On the other hand, in the section named "Introducing local variables", they're writing an example function that tries to model a small piece of the banking domain:
lend amount balance = let reserve = 100
newBalance = balance - amount
in if balance < reserve
then Nothing
else Just newBalance
Using short variable name here is certainly not recommended. We actually do care what those amounts represent.
I think if the semantics of the arguments are clear within the context of the code then you can get away with short variable names. I often use these in C# lambdas for the same reason. However if it is ambiguous, you should be more explicit with naming.
map :: (a->b) -> [a] -> [b]
map f [] = []
map f (x:xs) = f x : map f xs
To someone who hasn't had any exposure to Haskell, that might seem like ugly, unmaintainable code. But most Haskell programmers will understand this right away. So it gets the job done.
var list = new int[] { 1, 2, 3, 4, 5 };
int countEven = list.Count(n => n % 2 == 0)
In that case, short variable name seems appropriate.
list.Aggregate(0, (total, value) => total += value);
But in this case it seems more appropriate to name the variables, because it isn't immediately apparent what the Aggregate is doing.
Basically, I believe not to worry too much about convention unless it's absolutely necessary to keep people from screwing up. If you have any choice in the matter, use what makes sense in the context (language, team, block of code) you are working, and will be understandable by someone else reading it hours, weeks or years later. Anything else is just time-wasting OCD.
I think scoping is the #1 reason for this. In imperative languages, dynamic variables, especially global ones need to be named properly, as they're used in several functions. With lexical scoping, it's clear what the symbol is bound to at compile time.
Immutability also contributes to this to some extent- in traditional languages like C/ C++/ Java, a variable can represent different data at different points in time. Therefore, it needs to be given a name to give the programmer an idea of its functionality.
Personally, I feel that features features like first-class functions make symbol names pretty redundant. In traditional languages, it's easier to relate to a symbol; based on its usage, we can tell if it's data or a function.
I'm studying Haskell now, but I don't feel that its naming conventions is so very different. Of course, in Java you're hardly to find a names like xs. But it is easy to find names like x in some mathematical functions, i, j for counters etc. I consider such names to be perfectly appropriate in right context. xs in Haskell is appropriate only generic functions over lists. There's a lot of them in Haskell, so this name is wide-spread. Java doesn't provide easy way to handle such a generic abstractions, that's why names for lists (and lists themselves) are usually much more specific, e.g. lists or users.
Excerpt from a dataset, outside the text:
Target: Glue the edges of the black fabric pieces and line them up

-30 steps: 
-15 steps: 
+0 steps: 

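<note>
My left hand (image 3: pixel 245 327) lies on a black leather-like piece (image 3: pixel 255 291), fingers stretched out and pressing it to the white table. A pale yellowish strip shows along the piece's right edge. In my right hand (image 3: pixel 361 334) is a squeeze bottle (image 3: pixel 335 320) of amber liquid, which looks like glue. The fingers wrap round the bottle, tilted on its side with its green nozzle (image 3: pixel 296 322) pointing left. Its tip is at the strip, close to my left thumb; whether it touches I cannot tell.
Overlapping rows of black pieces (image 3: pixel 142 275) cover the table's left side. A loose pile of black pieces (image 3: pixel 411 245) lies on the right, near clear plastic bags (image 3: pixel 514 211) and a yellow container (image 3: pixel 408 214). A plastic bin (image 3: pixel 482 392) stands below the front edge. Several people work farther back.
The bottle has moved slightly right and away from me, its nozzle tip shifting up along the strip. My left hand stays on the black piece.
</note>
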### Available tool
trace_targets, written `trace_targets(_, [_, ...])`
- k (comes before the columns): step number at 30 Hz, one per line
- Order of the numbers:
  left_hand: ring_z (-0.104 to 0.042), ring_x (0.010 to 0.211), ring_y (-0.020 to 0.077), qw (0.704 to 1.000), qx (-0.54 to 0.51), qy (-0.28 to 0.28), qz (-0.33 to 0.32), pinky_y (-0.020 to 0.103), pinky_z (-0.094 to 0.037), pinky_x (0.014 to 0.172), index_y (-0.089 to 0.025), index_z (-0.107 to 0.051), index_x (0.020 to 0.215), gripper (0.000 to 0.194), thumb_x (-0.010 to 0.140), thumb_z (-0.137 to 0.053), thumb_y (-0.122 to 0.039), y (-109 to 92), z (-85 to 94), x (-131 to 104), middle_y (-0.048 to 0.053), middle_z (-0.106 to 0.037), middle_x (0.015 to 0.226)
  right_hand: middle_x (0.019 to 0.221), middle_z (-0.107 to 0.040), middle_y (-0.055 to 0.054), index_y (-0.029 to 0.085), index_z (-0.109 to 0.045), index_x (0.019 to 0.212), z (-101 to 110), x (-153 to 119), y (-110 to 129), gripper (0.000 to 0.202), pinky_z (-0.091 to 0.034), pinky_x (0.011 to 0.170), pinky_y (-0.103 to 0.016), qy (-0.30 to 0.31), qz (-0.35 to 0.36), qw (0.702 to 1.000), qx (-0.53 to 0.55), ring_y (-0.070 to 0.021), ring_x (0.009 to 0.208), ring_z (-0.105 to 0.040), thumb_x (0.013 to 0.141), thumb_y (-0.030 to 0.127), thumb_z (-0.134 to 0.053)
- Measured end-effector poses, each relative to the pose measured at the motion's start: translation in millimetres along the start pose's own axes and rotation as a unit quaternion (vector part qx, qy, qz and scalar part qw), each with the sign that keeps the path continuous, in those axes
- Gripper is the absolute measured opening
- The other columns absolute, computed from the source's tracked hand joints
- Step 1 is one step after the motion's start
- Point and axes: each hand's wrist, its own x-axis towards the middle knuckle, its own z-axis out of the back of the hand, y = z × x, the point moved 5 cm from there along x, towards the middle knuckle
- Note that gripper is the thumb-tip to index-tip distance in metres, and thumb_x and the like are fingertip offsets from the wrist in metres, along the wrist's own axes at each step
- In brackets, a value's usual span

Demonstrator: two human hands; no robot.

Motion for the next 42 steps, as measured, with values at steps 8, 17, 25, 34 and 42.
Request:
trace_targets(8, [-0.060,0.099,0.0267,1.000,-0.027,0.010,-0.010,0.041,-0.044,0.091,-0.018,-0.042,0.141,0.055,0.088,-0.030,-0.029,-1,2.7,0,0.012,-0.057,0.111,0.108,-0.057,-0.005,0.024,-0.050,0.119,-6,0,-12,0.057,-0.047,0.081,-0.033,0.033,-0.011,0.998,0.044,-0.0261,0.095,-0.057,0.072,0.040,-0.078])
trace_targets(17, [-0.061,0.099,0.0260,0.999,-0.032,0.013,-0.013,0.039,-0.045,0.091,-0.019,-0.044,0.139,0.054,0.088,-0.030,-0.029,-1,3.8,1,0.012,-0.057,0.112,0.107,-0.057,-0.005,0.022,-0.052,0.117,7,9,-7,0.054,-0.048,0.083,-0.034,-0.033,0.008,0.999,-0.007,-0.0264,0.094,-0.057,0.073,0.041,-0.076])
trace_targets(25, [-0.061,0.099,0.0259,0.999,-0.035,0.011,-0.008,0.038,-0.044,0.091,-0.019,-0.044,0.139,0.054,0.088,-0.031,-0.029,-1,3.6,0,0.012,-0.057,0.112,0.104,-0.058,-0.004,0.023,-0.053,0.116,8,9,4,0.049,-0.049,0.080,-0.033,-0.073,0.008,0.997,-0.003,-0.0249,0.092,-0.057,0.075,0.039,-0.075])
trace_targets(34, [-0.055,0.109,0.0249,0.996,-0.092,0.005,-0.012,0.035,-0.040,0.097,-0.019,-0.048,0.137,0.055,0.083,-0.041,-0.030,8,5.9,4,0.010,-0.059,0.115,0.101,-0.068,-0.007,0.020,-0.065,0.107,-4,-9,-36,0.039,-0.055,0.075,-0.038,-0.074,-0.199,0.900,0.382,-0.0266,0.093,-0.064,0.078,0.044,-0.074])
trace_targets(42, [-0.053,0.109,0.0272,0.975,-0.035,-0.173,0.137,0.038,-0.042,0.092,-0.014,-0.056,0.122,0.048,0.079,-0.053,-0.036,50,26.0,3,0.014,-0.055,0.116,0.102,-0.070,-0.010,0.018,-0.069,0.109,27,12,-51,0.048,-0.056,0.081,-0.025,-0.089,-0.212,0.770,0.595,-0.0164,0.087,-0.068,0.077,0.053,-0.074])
I just attended a number of talks on Haskell with lots of code samples. As longs as the code dealt with x, i and f the naming didn't bother me. However, as soon as we got into heavy duty list manipulation and the like I found the three letters or so names to be a lot less readable than I prefer.
To be fair a significant part of the naming followed a set of conventions, so I assume that once you get into the lingo it will be a little easier.
Fortunately, nothing prevents us from using meaningful names, but I don't agree that the language itself somehow makes three letter identifiers meaningful to the majority of people.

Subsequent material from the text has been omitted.